Dukungan untuk relokasi juga di sampaikan warga melalui SMS ke walikota dan wakil walikota yang menghendaki pada tanggal 17 Agustus 2006 lokasi Monumen 45 Banjarsari bisa di pergunakan untuk melakukan upacara bendera 17 agustusan.  Dari dukungan  tersebut Pemkot tetap berencana untuk melakukan relokasi terhadap PKL  Monumen 45 Banjarsari .


UPaya KOnsolidasi Paguyuban PKL Panca Manunggal Banjarsari
                Dalam wacana yang semakin bergulir tersebut, PKL Panca Manunggal segera melakukan langkah-langkah konsolidasi untuk menguatkan sekaligus merencanakan langkah dan strategi yang akan di lakukan. Upaya untuk melakukan konsolidasi salah satunya dilakukan dengan mengadakan pertemuan. Pertemuan di gelar untuk mengkonsolidasikan 8 paguyuban  yang tergabung dalam paguyuban PKL Panca Manunggal  dalam menyiapkan penolakan rencana relokasi  tersebut.
Pertemuan pertama yang di gelar pada tanggal 14 Oktober 2005 tersebut di hadiri oleh perwakilan dari paguyuban yang tergabung dalam paguyuban Panca Manunggal.
Edi Sarnyoto, Ketua  paguyuban Panca Manunggal kembali mengingatkan  awal mula terjadinya masalah antara pedagang klithikan dan pemerintah kota adalah bermula dari adanya rencana memindahkan para pedagang ke lokasi lain di daerah Silir, Semanggi, dengan dasar bahwa lokasi yang mereka tempati sekarang ini adalah zona larangan untuk berdagang, dikarenakan selain monumen yang digunakan sebagai taman kota juga adanya program penghijauan diseputar taman, sebagai salah satu jantung kota Solo.
Wilayah yang sebenarnya diperuntukkan bagi taman rekreasi warga Solo ini diharapkan mampu menjadi lokasi refreshing yang sehat tanpa polusi dan tertata rapi, namun semenjak munculnya para pedagang diseputar monumen menjadi fungsi taman kota ini berubah seolah-olah menjadi pasar baru yang tidak memungkinkan untuk menjadi lokasi taman refreshing bagi masyarakat solo.

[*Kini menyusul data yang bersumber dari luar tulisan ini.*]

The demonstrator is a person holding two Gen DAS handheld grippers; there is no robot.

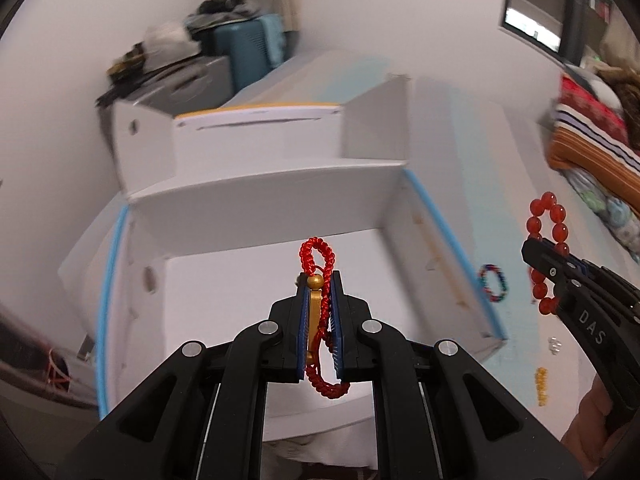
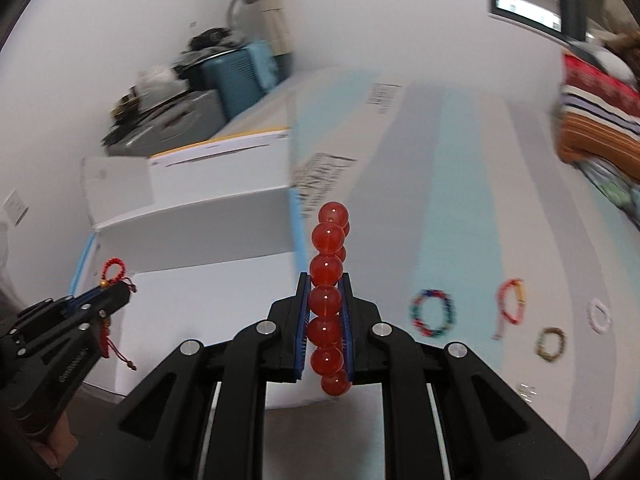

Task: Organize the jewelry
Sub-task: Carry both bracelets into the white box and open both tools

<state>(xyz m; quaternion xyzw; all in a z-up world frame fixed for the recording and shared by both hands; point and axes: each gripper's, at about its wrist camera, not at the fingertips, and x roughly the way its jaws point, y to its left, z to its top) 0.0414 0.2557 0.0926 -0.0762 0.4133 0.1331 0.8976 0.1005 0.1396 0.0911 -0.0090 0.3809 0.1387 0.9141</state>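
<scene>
My left gripper (image 1: 319, 284) is shut on a red braided cord bracelet with a gold charm (image 1: 318, 304) and holds it above the open white box (image 1: 224, 304). It also shows at the left of the right wrist view (image 2: 116, 285). My right gripper (image 2: 326, 280) is shut on a bracelet of large red beads (image 2: 327, 272), held in the air beside the box's right wall. That gripper (image 1: 538, 248) and its red beads (image 1: 546, 216) show at the right of the left wrist view.
On the pale striped cloth (image 2: 460, 200) lie a multicoloured bead bracelet (image 2: 433, 313), a pink and orange cord bracelet (image 2: 510, 300), a white ring bracelet (image 2: 599, 315), a dark bead bracelet (image 2: 552, 344) and small clear pieces (image 2: 527, 392). Folded striped fabrics (image 2: 592, 120) lie at the far right.
</scene>
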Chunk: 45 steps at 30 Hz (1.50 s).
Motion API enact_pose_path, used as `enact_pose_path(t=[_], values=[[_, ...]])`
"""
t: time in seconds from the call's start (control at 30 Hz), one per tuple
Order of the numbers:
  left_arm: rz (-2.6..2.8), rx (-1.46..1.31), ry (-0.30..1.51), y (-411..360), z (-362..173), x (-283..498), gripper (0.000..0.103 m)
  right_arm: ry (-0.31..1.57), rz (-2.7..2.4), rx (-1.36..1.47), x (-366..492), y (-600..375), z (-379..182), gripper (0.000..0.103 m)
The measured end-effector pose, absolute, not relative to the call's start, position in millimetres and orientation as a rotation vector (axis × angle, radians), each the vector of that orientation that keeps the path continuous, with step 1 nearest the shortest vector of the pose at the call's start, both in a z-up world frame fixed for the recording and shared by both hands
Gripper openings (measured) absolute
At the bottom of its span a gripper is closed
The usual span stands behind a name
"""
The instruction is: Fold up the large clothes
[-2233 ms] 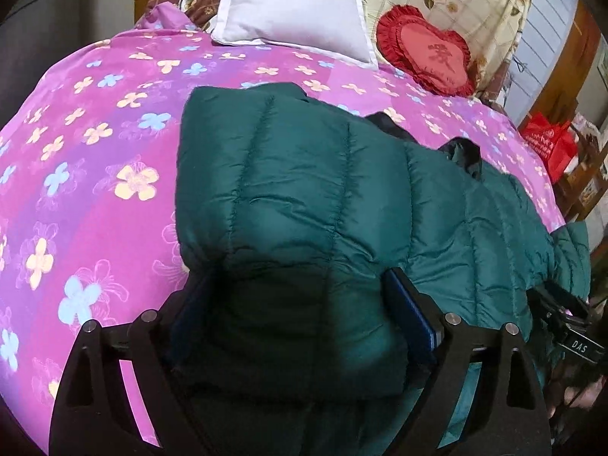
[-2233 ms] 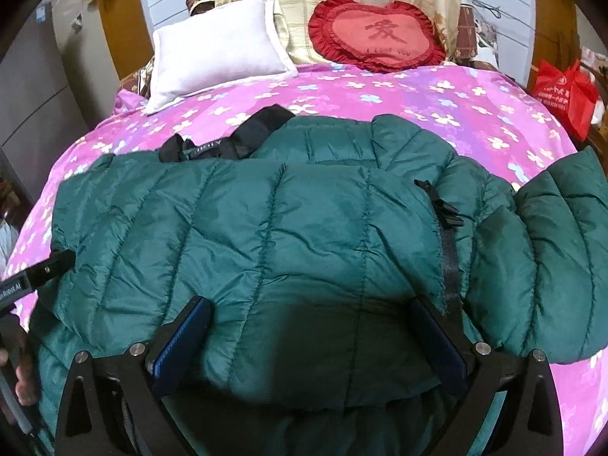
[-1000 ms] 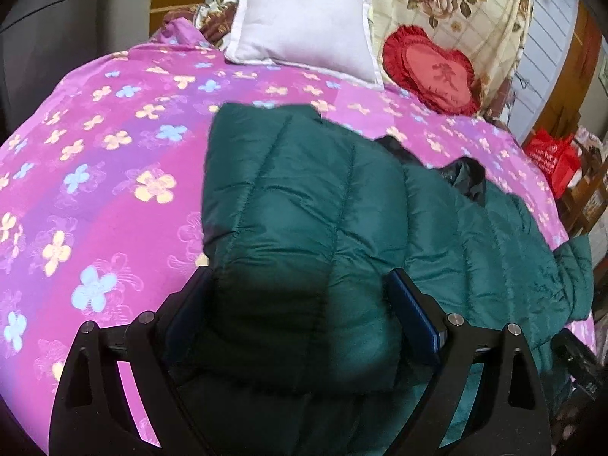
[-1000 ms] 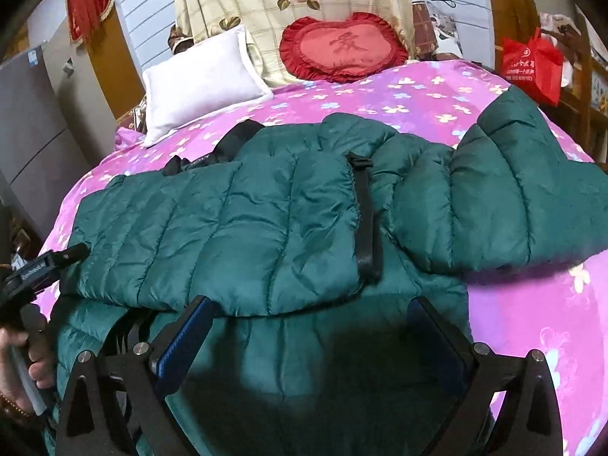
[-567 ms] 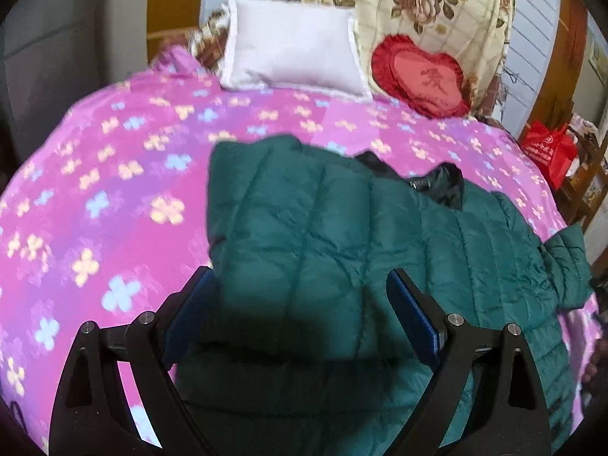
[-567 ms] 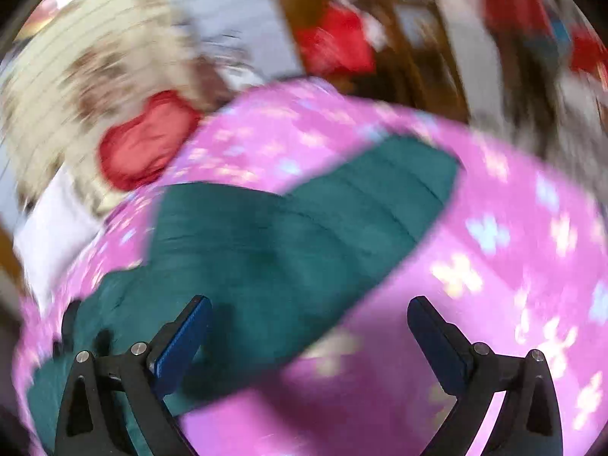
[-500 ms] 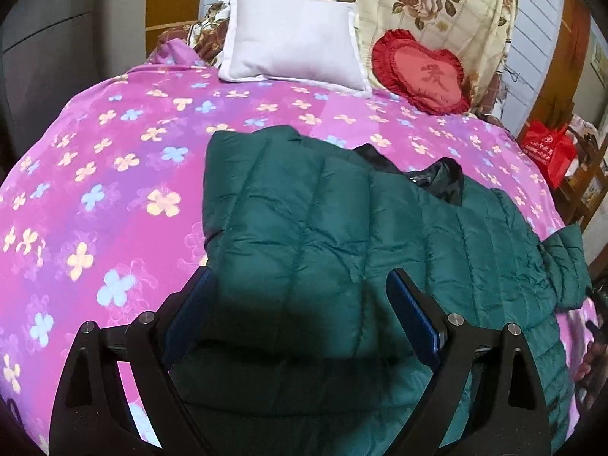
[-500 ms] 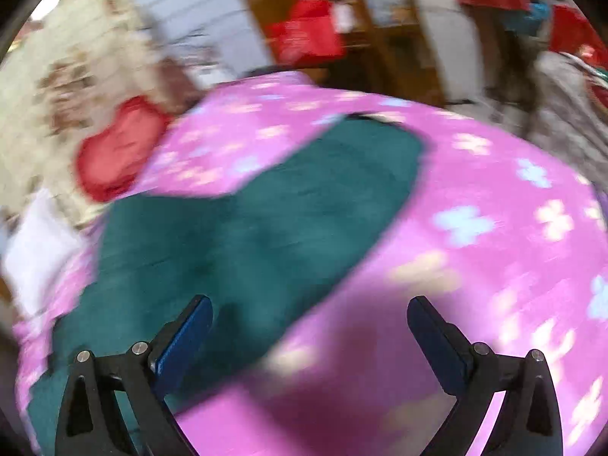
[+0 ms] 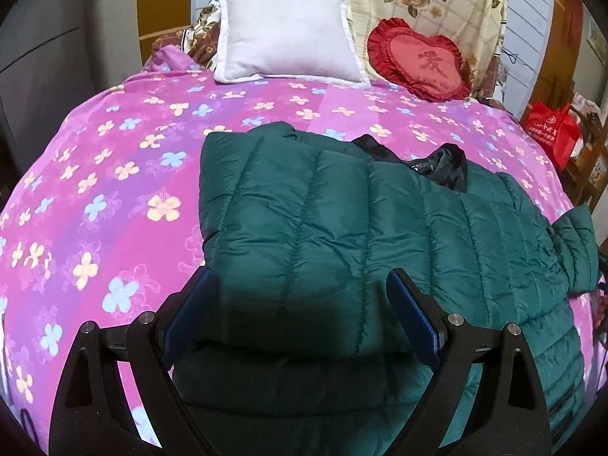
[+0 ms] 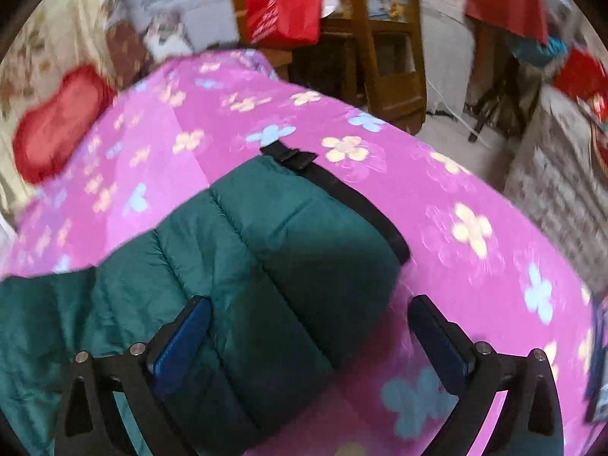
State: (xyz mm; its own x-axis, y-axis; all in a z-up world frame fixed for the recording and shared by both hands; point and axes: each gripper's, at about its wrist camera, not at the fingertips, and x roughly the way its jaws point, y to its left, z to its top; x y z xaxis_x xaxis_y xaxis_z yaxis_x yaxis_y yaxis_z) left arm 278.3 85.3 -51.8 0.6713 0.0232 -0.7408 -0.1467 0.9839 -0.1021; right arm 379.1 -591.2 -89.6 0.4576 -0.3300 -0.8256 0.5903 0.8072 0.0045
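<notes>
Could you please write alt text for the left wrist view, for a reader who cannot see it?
A dark green puffer jacket lies partly folded on a pink flowered bedspread, with the open left gripper just above its near edge. A white pillow and red heart cushion sit behind.

Ahead, a bed with pink flowered cover (image 9: 114, 174), white pillow (image 9: 285, 38), red heart cushion (image 9: 421, 64); wooden shelf (image 10: 383, 34) beyond.
</notes>
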Motion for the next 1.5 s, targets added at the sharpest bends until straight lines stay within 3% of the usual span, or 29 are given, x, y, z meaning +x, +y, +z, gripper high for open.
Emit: enact_pose_path(t=[0.07,0.13,0.17,0.2,0.4,0.7,1.17,1.47,1.5], values=[[0.101,-0.173,0.847,88.8,-54.9,280.6,0.091,0.929,-0.558,0.293,378.0,-587.9,-89.7,0.097],[0.105,-0.196,0.862,93.8,-58.3,283.1,0.091,0.887,-0.533,0.263,373.2,-578.3,-84.2,0.056],[0.108,-0.202,0.864,95.0,-58.7,283.0,0.091,0.874,-0.535,0.248,371.6,-574.4,-82.7,0.046],[0.115,-0.209,0.867,97.1,-59.3,283.1,0.091,0.828,-0.551,0.226,365.1,-569.2,-76.6,0.029],[0.135,-0.187,0.864,96.7,-54.2,280.4,0.091,0.646,-0.588,0.166,325.2,-536.2,-33.6,0.018],[0.101,-0.129,0.847,79.0,-47.2,274.3,0.091,0.539,-0.378,0.091,281.2,-390.9,19.6,0.017],[-0.028,-0.196,0.822,75.8,-38.9,279.4,0.091,0.599,0.058,-0.339,273.0,-167.0,-60.5,0.017],[0.004,-0.149,0.837,69.8,-47.3,283.9,0.091,0.554,-0.123,-0.244,275.2,-216.3,-45.7,0.018],[0.012,-0.157,0.840,71.9,-48.5,284.3,0.091,0.535,-0.161,-0.234,274.3,-227.1,-39.7,0.026]])
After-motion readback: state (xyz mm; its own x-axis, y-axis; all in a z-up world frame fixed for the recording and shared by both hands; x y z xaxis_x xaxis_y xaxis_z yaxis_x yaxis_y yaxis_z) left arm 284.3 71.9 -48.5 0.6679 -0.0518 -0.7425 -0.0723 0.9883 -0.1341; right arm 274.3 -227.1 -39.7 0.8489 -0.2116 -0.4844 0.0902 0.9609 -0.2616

Meskipun  pedagang di Banjarsari mengatakan bahwa pada hakikatnya mereka juga bisa bekerjasama dengan pihak Pemkot untuk menjadikan Taman di monumen perjuangan 45 menjadi lebih tertata, namun Pemkot tetap berencana untuk merelokasi .

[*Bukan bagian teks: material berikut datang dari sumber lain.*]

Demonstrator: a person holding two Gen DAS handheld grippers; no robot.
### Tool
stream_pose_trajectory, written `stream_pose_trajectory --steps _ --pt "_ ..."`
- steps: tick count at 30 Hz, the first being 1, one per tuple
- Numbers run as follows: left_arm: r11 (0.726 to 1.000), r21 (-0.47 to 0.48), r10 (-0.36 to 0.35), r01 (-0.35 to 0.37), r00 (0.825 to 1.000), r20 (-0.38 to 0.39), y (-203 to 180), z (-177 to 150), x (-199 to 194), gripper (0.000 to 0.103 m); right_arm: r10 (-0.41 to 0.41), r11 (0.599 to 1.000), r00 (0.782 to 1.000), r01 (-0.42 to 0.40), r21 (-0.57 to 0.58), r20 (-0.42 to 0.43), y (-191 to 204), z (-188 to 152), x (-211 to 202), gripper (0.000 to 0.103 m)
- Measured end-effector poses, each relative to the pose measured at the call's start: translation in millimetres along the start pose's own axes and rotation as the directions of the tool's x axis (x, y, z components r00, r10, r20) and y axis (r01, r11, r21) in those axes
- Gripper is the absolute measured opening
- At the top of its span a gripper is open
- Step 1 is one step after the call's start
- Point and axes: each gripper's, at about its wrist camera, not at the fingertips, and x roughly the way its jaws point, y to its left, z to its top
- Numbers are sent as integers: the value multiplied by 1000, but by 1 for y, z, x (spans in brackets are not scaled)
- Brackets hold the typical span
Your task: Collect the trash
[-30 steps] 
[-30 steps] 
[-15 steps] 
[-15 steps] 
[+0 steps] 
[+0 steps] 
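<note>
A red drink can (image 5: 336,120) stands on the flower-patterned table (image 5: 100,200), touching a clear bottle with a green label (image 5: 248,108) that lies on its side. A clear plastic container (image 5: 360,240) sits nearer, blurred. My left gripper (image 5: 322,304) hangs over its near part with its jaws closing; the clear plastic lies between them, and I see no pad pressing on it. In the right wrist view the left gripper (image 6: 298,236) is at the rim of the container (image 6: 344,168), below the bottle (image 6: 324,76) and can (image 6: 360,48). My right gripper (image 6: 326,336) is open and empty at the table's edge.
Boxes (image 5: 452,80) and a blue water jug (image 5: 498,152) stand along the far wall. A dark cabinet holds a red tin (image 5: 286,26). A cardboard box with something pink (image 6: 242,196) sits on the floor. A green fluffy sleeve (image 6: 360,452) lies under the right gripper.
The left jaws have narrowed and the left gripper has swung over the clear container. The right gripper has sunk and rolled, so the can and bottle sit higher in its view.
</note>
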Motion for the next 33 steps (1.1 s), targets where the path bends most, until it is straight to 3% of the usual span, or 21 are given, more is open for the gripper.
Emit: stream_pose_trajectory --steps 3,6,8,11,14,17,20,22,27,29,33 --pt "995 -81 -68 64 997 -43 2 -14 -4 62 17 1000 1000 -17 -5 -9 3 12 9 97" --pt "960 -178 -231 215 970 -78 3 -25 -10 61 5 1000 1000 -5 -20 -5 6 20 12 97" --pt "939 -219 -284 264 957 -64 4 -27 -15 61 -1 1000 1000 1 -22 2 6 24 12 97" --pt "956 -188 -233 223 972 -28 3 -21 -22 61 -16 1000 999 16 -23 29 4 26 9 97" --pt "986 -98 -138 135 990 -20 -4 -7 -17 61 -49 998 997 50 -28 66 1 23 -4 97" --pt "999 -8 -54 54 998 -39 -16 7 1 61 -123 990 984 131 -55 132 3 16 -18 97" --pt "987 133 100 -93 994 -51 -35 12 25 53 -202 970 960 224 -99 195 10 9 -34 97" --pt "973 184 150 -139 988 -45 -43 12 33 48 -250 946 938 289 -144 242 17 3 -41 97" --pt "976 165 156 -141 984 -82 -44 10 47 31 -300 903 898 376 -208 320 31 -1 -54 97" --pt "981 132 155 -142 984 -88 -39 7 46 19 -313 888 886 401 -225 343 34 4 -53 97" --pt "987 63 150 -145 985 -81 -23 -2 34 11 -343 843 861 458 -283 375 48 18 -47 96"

Soal kepindahan, menurut Edi Sarnyoto, bukannya pedagang menolak begitu saja rencana  pemerintah Kota  namun ada beberapa pertimbangan yang harus diperhatikan, ia lebih jauh mengatakan bahwa kalau mereka dipindahkan kedaerah Semanggi maka, pedagang akan menghadapi persoalan usaha yang baru. Misalnya ia mengatakan masalah lokasi yang terlalu dipinggir yang berarti tidak strategis untuk dijadikan lokasi usaha, selain itu transportasi yang dirasa kurang mendukung disamping pangsa pasar yang belum jelas. “Kami disini sudah memiliki pangsa pasar dan pelanggan selain memang strategis dan ditunjang oleh transportasi memadai sebagai penunjang tempat usaha” ujarnya sambil menambahkan bahwa penghasilan rata-rata dari pedagang si pasar klithikan ini berkisar antar 50-100 ribu rupiah perhari bahkan ada yang lebih dari itu.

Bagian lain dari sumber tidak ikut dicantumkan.